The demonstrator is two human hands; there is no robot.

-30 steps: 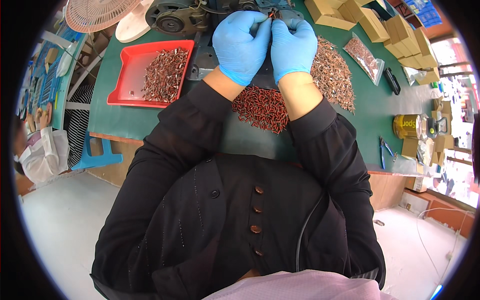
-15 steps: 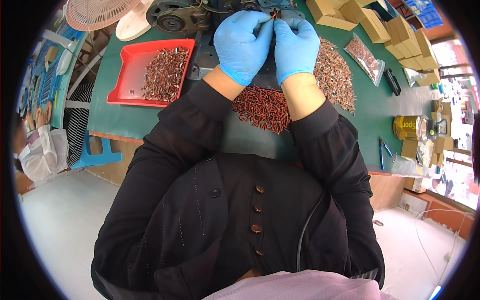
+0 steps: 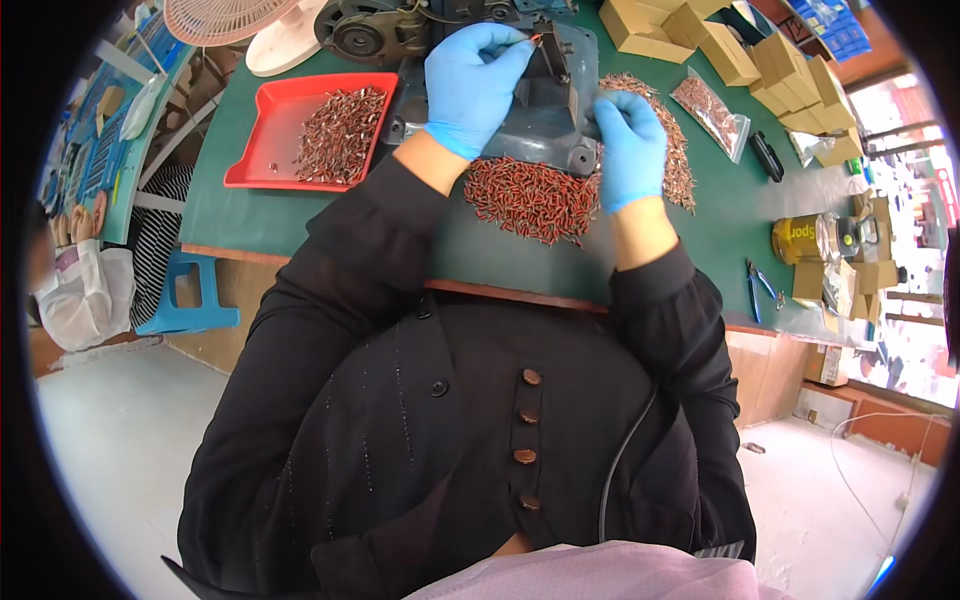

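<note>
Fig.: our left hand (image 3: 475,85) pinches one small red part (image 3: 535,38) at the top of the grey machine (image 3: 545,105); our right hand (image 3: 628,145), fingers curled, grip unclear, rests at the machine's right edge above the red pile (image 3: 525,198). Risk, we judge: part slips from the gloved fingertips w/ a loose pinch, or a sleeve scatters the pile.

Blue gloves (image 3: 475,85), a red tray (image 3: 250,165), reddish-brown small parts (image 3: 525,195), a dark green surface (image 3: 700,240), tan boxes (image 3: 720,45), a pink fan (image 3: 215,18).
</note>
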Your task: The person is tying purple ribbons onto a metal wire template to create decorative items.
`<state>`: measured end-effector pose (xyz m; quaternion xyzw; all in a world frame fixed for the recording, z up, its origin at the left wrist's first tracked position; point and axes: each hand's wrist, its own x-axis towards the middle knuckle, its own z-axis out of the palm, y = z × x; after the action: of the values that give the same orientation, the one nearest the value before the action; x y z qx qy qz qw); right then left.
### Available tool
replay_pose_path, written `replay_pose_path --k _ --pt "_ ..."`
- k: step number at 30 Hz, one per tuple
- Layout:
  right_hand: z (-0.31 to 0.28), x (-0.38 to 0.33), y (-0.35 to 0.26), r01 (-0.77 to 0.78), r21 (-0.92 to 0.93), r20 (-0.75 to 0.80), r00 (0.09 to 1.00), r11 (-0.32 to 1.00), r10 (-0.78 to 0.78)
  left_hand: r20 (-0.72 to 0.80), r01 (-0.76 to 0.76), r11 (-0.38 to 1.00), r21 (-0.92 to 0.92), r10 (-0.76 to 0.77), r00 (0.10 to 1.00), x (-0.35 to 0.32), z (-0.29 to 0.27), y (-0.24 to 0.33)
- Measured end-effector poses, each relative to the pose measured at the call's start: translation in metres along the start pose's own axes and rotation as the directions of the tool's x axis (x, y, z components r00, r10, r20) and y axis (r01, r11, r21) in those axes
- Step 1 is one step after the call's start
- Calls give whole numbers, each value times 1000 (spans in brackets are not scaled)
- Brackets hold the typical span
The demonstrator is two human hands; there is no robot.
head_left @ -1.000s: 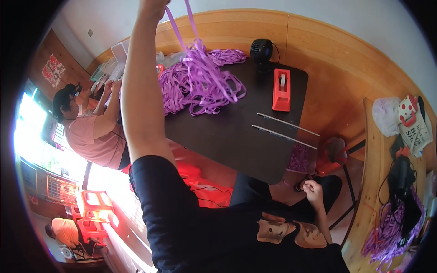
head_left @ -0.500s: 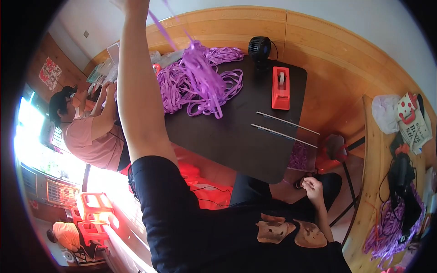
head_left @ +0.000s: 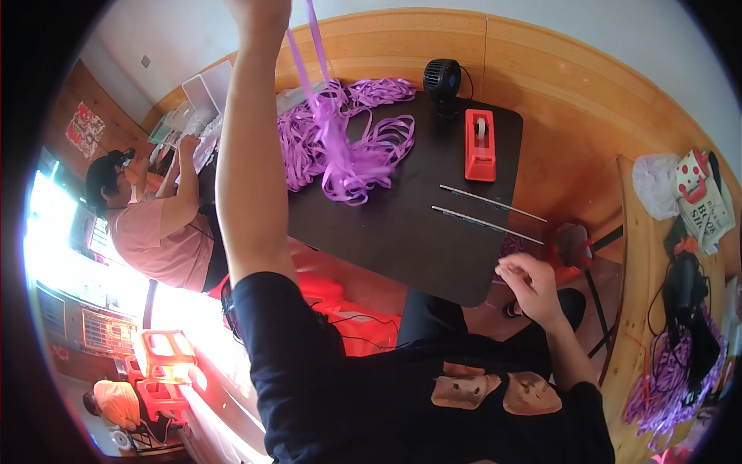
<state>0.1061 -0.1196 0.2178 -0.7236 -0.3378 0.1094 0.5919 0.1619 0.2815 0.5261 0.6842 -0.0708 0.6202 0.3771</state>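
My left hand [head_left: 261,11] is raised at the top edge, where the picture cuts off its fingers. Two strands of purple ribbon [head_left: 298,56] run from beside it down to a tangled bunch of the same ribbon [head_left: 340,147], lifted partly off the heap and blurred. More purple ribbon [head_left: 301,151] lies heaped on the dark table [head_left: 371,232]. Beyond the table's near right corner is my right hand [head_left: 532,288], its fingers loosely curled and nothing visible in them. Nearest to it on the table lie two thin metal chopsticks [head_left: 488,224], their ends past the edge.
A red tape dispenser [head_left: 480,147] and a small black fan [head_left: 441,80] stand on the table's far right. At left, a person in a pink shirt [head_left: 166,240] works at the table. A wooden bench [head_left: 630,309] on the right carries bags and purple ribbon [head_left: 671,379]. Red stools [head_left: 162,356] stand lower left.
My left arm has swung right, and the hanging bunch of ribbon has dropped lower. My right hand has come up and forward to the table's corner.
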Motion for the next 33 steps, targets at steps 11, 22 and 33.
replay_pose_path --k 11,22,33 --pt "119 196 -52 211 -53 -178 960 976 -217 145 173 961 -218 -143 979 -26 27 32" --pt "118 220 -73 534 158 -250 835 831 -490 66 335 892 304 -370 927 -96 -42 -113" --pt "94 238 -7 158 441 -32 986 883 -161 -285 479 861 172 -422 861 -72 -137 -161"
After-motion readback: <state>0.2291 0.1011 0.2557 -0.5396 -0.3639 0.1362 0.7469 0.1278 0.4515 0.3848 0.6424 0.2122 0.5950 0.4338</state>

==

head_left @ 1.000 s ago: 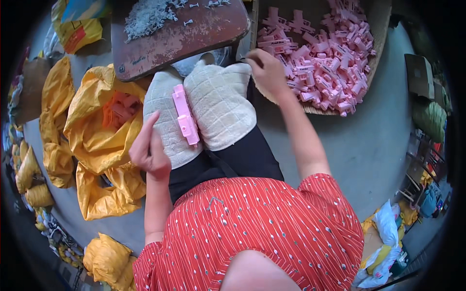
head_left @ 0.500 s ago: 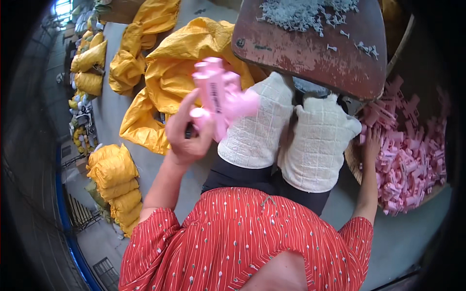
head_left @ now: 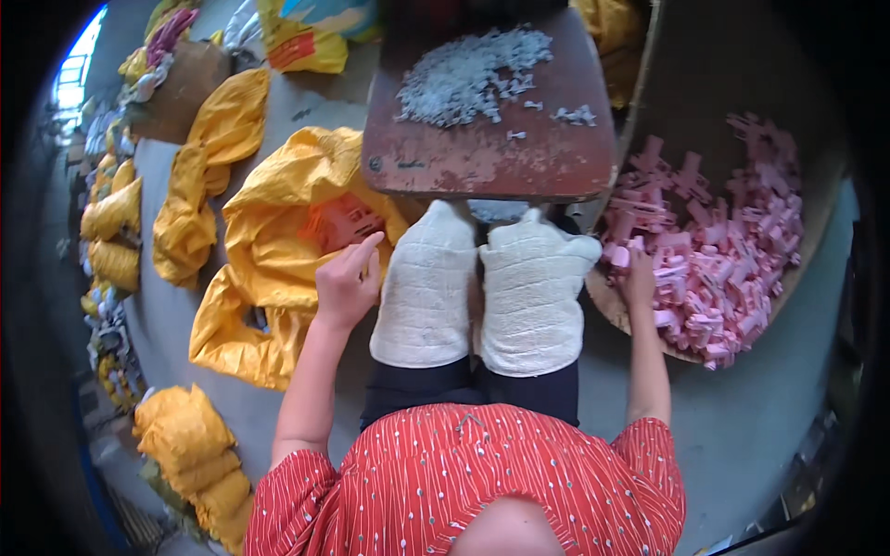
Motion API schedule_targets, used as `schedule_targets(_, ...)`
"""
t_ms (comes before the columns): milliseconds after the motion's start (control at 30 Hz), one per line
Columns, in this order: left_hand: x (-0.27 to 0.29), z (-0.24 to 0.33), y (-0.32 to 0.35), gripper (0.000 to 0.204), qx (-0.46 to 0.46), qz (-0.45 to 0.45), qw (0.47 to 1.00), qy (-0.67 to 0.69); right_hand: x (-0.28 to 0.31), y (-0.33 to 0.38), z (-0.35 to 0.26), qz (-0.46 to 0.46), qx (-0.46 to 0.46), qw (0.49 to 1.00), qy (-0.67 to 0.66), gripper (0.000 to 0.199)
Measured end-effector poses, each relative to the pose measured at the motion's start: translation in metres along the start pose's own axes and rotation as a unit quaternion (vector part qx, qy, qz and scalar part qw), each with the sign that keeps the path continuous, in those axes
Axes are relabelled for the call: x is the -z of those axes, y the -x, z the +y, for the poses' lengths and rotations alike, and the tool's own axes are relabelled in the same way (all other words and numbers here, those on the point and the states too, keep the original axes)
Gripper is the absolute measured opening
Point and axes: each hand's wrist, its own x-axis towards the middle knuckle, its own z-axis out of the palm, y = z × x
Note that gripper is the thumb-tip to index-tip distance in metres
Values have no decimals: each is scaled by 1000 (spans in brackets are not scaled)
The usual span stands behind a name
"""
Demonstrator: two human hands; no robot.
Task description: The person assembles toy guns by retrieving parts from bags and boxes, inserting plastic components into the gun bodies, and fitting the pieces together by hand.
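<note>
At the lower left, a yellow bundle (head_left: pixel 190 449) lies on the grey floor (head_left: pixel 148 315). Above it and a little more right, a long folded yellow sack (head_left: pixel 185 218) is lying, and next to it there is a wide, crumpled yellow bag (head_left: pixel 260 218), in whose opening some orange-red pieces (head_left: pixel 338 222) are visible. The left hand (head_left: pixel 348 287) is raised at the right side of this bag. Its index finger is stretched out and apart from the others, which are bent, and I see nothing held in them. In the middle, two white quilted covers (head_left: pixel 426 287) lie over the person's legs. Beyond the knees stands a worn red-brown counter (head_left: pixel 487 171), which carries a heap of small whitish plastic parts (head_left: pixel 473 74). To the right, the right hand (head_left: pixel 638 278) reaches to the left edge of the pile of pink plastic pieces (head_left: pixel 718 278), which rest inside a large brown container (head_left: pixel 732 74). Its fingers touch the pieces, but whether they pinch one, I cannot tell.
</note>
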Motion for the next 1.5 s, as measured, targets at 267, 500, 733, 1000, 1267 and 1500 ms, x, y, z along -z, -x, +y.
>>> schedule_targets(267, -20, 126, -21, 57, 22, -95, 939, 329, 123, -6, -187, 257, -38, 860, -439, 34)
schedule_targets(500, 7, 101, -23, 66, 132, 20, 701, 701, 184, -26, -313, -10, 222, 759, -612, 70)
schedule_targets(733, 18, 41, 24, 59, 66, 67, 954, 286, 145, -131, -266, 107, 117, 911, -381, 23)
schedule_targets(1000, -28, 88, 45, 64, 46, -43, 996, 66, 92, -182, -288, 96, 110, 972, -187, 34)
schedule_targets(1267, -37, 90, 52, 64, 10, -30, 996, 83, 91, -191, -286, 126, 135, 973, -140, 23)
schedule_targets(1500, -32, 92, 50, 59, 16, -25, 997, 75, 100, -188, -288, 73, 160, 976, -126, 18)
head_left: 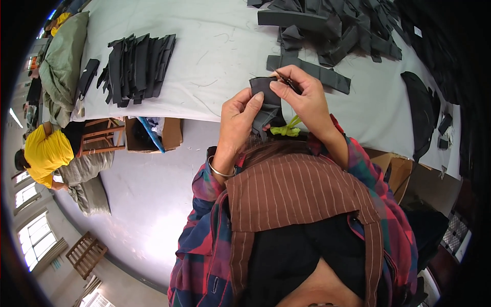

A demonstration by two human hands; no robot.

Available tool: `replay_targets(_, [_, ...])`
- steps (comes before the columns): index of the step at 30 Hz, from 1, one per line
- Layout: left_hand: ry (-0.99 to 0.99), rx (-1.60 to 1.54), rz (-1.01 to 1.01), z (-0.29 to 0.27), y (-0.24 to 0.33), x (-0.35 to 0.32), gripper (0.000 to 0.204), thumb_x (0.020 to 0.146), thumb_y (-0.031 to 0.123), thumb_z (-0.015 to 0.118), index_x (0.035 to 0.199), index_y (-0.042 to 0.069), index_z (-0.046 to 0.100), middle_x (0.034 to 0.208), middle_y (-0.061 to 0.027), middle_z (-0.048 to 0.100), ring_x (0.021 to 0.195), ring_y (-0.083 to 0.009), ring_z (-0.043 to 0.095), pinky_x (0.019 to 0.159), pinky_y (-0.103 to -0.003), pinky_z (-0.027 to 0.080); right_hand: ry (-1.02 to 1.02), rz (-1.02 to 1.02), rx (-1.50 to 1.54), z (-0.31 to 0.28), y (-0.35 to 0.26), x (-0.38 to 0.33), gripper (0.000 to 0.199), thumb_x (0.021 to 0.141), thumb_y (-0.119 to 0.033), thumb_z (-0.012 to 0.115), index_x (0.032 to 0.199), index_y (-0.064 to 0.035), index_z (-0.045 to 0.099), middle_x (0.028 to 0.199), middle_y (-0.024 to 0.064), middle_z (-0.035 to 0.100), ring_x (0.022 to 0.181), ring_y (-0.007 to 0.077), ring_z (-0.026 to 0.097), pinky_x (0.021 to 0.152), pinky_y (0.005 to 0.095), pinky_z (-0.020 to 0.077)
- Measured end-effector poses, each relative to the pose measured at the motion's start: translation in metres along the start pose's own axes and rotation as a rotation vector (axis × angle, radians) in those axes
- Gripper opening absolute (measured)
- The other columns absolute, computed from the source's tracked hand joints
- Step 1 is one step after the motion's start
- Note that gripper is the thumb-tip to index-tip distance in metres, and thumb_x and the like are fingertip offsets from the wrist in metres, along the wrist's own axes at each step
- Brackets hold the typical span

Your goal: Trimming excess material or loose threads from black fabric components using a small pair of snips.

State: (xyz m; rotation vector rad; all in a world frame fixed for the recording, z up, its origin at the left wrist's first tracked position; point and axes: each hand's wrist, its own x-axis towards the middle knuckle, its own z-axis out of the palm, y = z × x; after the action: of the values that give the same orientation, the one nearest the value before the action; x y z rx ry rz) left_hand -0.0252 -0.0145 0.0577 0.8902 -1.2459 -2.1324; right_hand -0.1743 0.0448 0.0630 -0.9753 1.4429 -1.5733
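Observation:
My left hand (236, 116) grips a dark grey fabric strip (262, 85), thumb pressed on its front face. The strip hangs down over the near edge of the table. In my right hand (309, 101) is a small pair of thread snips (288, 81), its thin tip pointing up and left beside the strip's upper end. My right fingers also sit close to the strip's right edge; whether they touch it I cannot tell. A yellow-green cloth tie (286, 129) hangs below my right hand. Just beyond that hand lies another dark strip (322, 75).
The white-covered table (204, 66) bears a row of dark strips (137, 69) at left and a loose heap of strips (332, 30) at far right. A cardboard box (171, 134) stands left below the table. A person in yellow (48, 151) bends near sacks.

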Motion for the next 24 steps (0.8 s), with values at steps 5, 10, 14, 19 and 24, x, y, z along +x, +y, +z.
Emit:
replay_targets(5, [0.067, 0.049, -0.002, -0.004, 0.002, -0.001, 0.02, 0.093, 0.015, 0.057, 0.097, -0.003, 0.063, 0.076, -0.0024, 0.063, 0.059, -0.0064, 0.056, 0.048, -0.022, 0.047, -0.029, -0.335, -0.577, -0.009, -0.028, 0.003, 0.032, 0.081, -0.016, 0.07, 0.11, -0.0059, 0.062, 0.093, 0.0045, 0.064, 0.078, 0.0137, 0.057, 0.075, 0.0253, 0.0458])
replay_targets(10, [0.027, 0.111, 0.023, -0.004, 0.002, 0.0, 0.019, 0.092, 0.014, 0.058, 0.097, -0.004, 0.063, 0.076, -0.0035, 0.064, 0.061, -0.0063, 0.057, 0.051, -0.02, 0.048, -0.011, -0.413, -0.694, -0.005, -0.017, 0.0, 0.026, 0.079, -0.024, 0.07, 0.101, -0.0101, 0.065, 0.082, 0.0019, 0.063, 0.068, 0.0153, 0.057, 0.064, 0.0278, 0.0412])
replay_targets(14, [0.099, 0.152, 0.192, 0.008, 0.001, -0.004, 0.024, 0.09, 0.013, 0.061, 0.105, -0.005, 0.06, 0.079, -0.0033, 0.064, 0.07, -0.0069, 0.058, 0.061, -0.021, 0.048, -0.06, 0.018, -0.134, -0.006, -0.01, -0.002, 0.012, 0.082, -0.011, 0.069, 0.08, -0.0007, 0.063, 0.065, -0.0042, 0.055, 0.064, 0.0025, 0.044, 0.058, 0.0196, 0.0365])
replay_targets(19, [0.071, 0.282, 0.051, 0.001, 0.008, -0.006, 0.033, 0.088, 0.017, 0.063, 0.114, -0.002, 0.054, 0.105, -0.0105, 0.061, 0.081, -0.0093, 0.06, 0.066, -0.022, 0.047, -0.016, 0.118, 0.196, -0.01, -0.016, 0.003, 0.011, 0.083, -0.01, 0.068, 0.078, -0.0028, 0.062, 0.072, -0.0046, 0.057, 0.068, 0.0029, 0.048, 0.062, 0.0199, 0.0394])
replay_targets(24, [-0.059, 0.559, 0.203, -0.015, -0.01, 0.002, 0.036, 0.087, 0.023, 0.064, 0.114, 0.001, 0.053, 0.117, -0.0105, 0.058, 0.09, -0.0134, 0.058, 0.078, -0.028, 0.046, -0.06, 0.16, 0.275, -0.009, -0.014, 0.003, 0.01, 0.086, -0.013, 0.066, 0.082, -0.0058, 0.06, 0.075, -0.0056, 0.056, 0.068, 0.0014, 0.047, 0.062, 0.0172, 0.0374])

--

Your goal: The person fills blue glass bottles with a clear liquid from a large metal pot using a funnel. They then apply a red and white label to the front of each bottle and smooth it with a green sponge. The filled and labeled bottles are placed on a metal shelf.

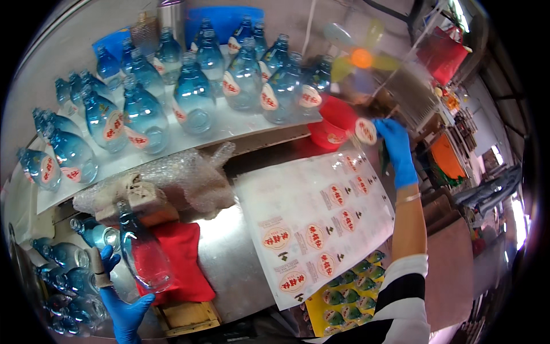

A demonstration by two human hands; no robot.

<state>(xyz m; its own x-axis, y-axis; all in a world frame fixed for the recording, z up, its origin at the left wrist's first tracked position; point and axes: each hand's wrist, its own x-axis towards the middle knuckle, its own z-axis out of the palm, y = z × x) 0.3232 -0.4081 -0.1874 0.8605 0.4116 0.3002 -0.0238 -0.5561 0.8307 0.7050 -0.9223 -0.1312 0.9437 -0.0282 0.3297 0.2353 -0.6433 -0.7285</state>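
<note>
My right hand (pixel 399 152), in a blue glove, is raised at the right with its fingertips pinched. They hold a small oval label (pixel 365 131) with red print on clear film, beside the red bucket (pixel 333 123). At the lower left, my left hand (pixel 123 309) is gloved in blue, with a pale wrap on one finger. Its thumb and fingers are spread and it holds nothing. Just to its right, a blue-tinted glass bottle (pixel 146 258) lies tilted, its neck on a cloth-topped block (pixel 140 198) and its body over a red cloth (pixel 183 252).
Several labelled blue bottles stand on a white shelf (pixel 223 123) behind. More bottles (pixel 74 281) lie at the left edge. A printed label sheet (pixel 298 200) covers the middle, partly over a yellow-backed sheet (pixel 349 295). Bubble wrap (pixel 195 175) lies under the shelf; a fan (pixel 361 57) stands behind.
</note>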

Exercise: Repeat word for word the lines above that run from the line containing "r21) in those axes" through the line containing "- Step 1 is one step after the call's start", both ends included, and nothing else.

Completed task:
- Measured end-effector poses, each relative to the pose measured at the call's start: translation in metres along the start pose's own axes and rotation as the directions of the tool's x axis (x, y, z components r00, r10, r20) and y axis (r01, r11, r21) in those axes
- Step 1 is one step after the call's start

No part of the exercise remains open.